Set down every line below, word for word.

:: Information shown

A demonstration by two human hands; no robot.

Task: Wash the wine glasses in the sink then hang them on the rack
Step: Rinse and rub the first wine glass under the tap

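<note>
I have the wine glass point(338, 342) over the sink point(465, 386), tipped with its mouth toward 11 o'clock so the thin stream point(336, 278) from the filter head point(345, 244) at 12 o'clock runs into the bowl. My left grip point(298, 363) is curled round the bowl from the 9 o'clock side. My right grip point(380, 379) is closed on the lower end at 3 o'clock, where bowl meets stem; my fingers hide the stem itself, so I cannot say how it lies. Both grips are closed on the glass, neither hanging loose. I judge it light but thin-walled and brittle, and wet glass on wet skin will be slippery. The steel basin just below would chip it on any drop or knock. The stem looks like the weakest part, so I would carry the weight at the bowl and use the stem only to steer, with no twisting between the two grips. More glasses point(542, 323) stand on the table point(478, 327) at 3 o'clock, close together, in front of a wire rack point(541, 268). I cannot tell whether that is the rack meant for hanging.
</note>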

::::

▸ Solution for this exercise:
A demonstration by two human hands; no robot.

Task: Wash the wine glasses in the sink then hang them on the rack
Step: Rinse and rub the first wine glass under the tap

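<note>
I have the wine glass point(338, 342) over the sink point(465, 386), tipped with its mouth toward 11 o'clock so the thin stream point(336, 278) from the filter head point(345, 244) at 12 o'clock runs into the bowl. My left grip point(298, 363) is curled round the bowl from the 9 o'clock side. My right grip point(380, 379) is closed on the lower end at 3 o'clock, where bowl meets stem; my fingers hide the stem itself, so I cannot say how it lies. Both grips are closed on the glass, neither hanging loose. I judge it light but thin-walled and brittle, and wet glass on wet skin will be slippery. The steel basin just below would chip it on any drop or knock. The stem looks like the weakest part, so I would carry the weight at the bowl and use the stem only to steer, with no twisting between the two grips. More glasses point(542, 323) stand on the table point(478, 327) at 3 o'clock, close together, in front of a wire rack point(541, 268). I cannot tell whether that is the rack meant for hanging.
</note>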

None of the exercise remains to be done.